╔══

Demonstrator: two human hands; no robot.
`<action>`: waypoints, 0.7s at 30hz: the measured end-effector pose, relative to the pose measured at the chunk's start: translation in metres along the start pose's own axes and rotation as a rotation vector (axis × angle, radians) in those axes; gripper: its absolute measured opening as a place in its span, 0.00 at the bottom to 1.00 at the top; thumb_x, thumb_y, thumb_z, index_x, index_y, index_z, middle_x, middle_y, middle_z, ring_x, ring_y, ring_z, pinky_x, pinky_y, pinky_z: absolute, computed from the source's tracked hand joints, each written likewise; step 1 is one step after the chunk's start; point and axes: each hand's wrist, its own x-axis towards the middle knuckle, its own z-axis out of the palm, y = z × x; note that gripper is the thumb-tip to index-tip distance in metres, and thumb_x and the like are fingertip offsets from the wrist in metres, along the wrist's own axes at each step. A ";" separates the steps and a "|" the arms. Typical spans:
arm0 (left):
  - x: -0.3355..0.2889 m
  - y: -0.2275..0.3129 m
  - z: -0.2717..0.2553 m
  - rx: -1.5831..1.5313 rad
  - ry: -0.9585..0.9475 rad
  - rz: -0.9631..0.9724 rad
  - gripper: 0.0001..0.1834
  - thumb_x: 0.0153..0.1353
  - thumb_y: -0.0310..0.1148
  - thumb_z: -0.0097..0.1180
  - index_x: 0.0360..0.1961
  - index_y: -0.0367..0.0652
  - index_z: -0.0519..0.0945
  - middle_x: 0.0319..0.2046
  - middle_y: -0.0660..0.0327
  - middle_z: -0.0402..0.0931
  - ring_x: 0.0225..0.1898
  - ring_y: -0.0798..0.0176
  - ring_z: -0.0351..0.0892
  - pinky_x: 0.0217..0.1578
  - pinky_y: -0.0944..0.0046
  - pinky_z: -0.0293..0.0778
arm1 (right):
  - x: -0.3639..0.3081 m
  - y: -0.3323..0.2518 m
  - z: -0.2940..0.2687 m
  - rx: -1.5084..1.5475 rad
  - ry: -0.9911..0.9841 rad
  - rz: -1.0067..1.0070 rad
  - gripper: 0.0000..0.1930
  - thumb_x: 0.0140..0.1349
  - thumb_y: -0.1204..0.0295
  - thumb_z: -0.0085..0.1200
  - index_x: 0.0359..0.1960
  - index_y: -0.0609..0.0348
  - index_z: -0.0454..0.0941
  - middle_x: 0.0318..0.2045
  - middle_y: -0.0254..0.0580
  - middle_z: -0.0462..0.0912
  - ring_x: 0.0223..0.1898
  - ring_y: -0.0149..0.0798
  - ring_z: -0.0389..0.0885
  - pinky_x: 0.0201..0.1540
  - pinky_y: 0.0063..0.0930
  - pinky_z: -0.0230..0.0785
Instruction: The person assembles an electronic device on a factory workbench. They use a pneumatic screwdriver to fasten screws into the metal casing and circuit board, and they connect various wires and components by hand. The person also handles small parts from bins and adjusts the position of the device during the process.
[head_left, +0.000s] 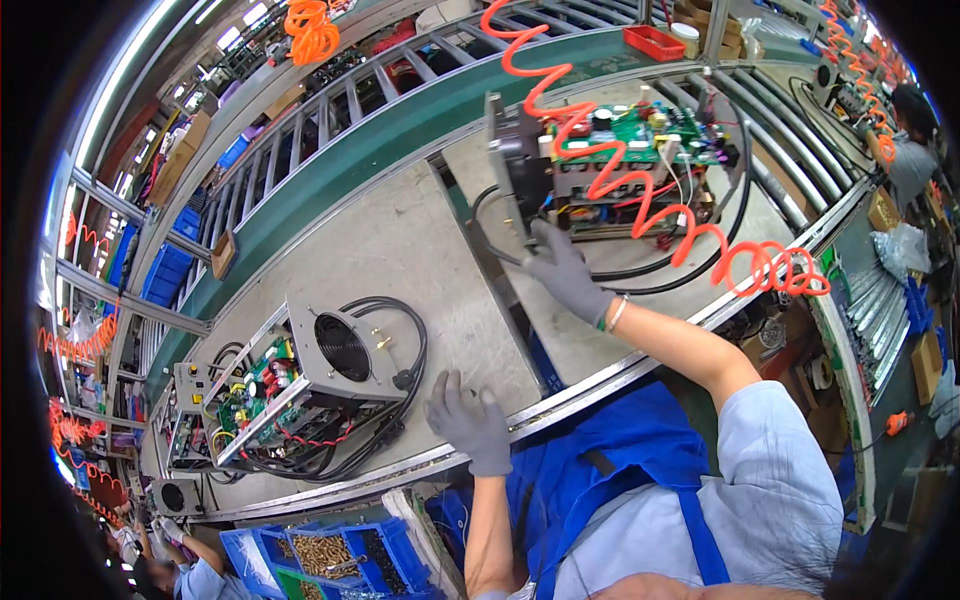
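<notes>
My right hand [568,270], in a grey glove, has its fingers at the lower corner of a dark end panel [520,165]. That panel belongs to an uncovered electronic unit on the right, with a green circuit board [650,135] on top and wires at its side. My left hand [467,422], also gloved, is over the bench's near edge with fingers spread and nothing in them. Left of it stands a second uncovered unit, its end plate [335,345] holding a round black fan and brass fittings. Black cable [415,340] loops around this unit.
An orange coiled air hose [610,175] hangs across the right unit. Blue bins [375,560] of small brass parts sit below the bench at left. Roller conveyors [790,150] run beyond. Other people work at far right and lower left. A red tray [655,43] lies at the back.
</notes>
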 end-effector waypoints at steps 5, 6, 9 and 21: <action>0.057 0.020 0.026 -0.122 -0.014 0.152 0.33 0.53 0.39 0.61 0.60 0.43 0.70 0.56 0.51 0.72 0.58 0.46 0.68 0.61 0.44 0.59 | -0.060 -0.058 -0.080 -0.149 -0.195 -0.223 0.18 0.58 0.72 0.57 0.51 0.57 0.76 0.47 0.48 0.79 0.51 0.49 0.78 0.54 0.40 0.69; 0.072 0.020 0.036 -0.155 -0.018 0.158 0.35 0.53 0.39 0.61 0.62 0.42 0.68 0.57 0.51 0.72 0.58 0.45 0.68 0.61 0.45 0.60 | -0.065 -0.055 -0.099 -0.299 -0.215 -0.318 0.16 0.58 0.74 0.56 0.49 0.57 0.77 0.45 0.47 0.79 0.50 0.48 0.78 0.54 0.40 0.69; 0.127 0.014 0.061 -0.201 -0.056 0.111 0.39 0.51 0.40 0.64 0.64 0.41 0.65 0.58 0.48 0.70 0.58 0.41 0.68 0.60 0.48 0.63 | -0.073 -0.047 -0.141 -0.529 -0.193 -0.433 0.12 0.57 0.70 0.56 0.42 0.56 0.78 0.38 0.44 0.79 0.47 0.50 0.77 0.54 0.44 0.67; 0.205 0.009 0.159 -0.514 -0.356 -0.198 0.21 0.48 0.35 0.60 0.45 0.40 0.81 0.39 0.47 0.84 0.44 0.45 0.83 0.45 0.54 0.76 | -0.069 -0.137 -0.192 -0.855 0.204 -0.663 0.27 0.47 0.70 0.65 0.53 0.50 0.74 0.50 0.43 0.77 0.53 0.47 0.74 0.56 0.44 0.64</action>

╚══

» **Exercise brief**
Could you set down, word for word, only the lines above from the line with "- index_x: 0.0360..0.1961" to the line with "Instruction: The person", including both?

» **Your response**
  - index_x: 0.0360..0.1961
  - index_y: -0.0367..0.0652
  - index_z: -0.0519..0.0945
  - middle_x: 0.0319..0.2046
  - middle_y: -0.0660..0.0327
  - middle_z: -0.0402..0.0931
  - ring_x: 0.0225..0.1898
  - ring_y: -0.0798..0.0176
  - ring_z: -0.0351..0.0892
  - pinky_x: 0.0217..0.1578
  - pinky_y: -0.0944..0.0046
  - pinky_z: -0.0293..0.0778
arm1 (right):
  - x: -0.3639..0.3081 m
  - y: -0.3323..0.2518 m
  - z: -0.2940..0.2687 m
  - rx: -1.5084..1.5475 rad
  - ry: -0.9911..0.9841 rad
  - rz: -1.0067..1.0070 rad
  - gripper: 0.0000..0.1930
  - thumb_x: 0.0140..0.1349
  - thumb_y: -0.1204..0.0295
  - thumb_z: -0.0085..0.1200
  - index_x: 0.0359..0.1960
  - index_y: -0.0609..0.0348
  - index_z: -0.0454..0.0941
  - middle_x: 0.0318..0.2045
  - middle_y: -0.0254..0.0580
  - middle_z: -0.0462..0.0912
  - ring_x: 0.0223..0.1898
  - ring_y: -0.0149..0.0798
  - ring_z: -0.0389..0.0885
  - pinky_x: 0.0201..0.1540
  - pinky_y: 0.0063..0.0930
  - pinky_z: -0.0230..0.0785
Instruction: The person assembles an electronic device on a factory workbench. They use a pneumatic screwdriver to fasten screws into the metal casing and circuit board, and they connect various wires and components by hand. The person also handles small parts from bins and adjusts the position of the device during the process.

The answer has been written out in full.